REQUIREMENT: Wherever a line holds the word "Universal", copy that line from the data.

*****

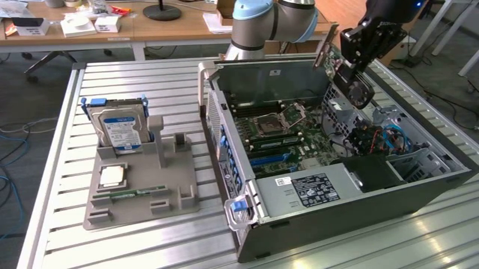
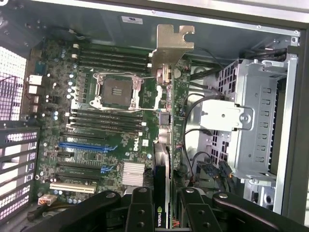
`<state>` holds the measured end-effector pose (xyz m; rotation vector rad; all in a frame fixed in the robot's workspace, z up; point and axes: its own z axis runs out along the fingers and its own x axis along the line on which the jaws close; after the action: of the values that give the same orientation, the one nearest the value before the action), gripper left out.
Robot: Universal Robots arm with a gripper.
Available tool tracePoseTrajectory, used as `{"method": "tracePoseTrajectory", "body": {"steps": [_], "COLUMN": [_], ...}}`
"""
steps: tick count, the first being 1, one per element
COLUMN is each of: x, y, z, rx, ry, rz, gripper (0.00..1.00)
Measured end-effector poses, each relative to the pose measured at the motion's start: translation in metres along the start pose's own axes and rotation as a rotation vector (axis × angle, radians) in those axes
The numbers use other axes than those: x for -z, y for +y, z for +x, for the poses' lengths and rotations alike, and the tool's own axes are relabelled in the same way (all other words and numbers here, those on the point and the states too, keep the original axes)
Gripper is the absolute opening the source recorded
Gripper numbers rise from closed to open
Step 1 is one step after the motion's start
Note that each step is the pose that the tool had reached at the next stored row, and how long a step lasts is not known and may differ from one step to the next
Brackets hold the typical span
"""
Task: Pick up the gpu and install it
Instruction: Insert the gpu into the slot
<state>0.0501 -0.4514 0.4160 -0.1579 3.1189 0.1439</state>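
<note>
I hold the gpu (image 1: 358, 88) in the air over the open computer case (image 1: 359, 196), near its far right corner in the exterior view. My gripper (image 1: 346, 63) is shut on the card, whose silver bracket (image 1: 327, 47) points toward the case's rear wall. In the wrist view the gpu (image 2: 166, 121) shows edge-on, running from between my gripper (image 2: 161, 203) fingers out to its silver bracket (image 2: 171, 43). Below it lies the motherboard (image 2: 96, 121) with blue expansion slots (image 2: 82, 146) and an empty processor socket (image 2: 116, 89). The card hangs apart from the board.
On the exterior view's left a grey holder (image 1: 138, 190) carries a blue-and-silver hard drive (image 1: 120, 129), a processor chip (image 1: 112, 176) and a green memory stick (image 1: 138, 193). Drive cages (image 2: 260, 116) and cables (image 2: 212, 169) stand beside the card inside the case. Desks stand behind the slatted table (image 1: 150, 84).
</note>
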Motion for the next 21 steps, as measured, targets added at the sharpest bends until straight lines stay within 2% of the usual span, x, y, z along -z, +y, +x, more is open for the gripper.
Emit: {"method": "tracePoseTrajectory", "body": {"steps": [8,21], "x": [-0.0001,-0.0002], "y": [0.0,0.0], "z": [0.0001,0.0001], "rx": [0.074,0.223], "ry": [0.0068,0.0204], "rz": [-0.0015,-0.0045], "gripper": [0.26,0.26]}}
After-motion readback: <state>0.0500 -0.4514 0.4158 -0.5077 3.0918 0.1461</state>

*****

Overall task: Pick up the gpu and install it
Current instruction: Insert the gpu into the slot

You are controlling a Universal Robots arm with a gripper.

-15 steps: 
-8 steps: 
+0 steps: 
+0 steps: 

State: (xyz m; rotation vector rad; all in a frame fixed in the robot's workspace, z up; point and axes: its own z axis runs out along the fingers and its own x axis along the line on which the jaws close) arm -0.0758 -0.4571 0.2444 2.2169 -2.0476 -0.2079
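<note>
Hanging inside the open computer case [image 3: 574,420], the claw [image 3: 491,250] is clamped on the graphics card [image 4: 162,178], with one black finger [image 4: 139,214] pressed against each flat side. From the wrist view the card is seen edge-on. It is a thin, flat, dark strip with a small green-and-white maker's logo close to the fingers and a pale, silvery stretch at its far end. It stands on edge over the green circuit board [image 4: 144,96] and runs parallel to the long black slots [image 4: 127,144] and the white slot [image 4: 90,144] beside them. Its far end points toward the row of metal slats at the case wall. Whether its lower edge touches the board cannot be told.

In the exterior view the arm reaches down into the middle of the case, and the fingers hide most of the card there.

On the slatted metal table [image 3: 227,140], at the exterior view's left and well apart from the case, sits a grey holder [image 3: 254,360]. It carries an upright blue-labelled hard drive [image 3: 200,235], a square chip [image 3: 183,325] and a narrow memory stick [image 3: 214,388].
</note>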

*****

RESPONSE:
Robot: Universal Robots arm with a gripper.
You are controlling a Universal Robots arm with a gripper.

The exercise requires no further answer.